Jakarta, MalukuPost.com – Pemerintah Pusat, melalui Kementerian Dalam Negeri (Kemendagri) bekerja sama dengan Tempo Media Group, menyerahkan apresiasi kepada 57 pemerintah daerah berkinerja terbaik se-Indonesia tahun 2025.
Penghargaan ini diserahkan secara langsung di Jakarta pada Senin (1/12/2025).
Apresiasi ini diberikan kepada kepala daerah yang dinilai berada di garis depan dalam merancang dan menjalankan kebijakan yang berdampak langsung pada kesejahteraan masyarakat.
Total terdapat 19 Pemerintah Provinsi, 19 Pemerintah Kabupaten, dan 19 Pemerintah Kota yang ditetapkan sebagai penerima apresiasi berdasarkan keputusan tanggal 19 November 2025.
Salah satu penerima yang menonjol adalah Wali Kota Tual, Akhmad Yani Renuat, yang menerima penghargaan spesifik dalam kategori Pengendalian Inflasi Tingkat Kota.

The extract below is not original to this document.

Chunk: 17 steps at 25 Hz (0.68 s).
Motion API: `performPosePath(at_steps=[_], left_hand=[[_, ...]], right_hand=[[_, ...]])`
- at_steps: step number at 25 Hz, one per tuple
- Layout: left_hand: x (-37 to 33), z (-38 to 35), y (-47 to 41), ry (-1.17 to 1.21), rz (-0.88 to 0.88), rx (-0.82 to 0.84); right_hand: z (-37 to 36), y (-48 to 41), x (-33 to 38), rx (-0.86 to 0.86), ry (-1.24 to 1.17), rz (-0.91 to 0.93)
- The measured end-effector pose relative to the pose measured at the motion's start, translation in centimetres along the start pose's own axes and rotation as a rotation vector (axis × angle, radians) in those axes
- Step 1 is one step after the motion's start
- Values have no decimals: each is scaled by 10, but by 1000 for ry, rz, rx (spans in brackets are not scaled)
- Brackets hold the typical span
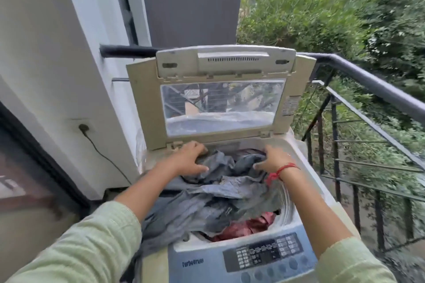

Kota Tual berhasil membuktikan efektivitas kebijakannya dengan mengendalikan inflasi pada angka 4,16% (Year on Year) per Oktober 2025. Angka ini berada tepat di dalam rentang target sasaran nasional, yaitu 3-5%.
Lebih membanggakan, Kota Tual tercatat sebagai daerah dengan deviasi inflasi terendah, yakni sebesar 1,021.
Pencapaian ini menunjukkan keberhasilan pemerintah daerah dalam menjaga stabilitas harga dan daya beli masyarakat.
Penilaian apresiasi kinerja pemerintah daerah dibagi menjadi dua kategori besar:
- Kinerja Tata Kelola Penyelenggaraan Pemerintahan Daerah (Bobot 70% dari Kemendagri & 30% dari Kemengterian/Lembaga lainnya).
Kategori ini menilai aspek fundamental tata kelola pemerintahan. Indeks yang dinilai meliputi inovasi daerah, pengelolaan keuangan, pencapaian standar pelayanan minimal, hingga indeks integritas dari KPK, daya saing dari BRIN, dan pelayanan publik dari KemenPANRB. - Kinerja Akselerasi Pelaksanaan Program Strategis Nasional. Kategori ini fokus pada dampak nyata program daerah terhadap masyarakat, yang mencakup tujuh sektor prioritas (Penanggulangan Kemiskinan, Pengendalian Inflasi, Perbaikan Akses Layanan Pendidikan & Kesehatan, Penyerapan Tenaga Kerja, Pertumbuhan Ekonomi, Penurunan Ketimpangan Kesejahteraan).
Data dari berbagai indeks tersebut kemudian digabungkan menjadi indeks komposit, dikurasi, dan dibahas oleh dewan juri untuk menentukan pemenang.
Kegiatan apresiasi ini diharapkan menjadi langkah strategis untuk mendorong terwujudnya pemerintahan daerah yang lebih baik, partisipatif, dan inovatif, serta memastikan pembangunan yang berkelanjutan di seluruh Indonesia.
Wali Kota Renuat berharap, semoga pencapaian ini menjadi motivasi untuk terus bekerja lebih baik, memberikan pelayanan yang berkualitas, dan membawa daerah menuju kemajuan yang lebih gemilang.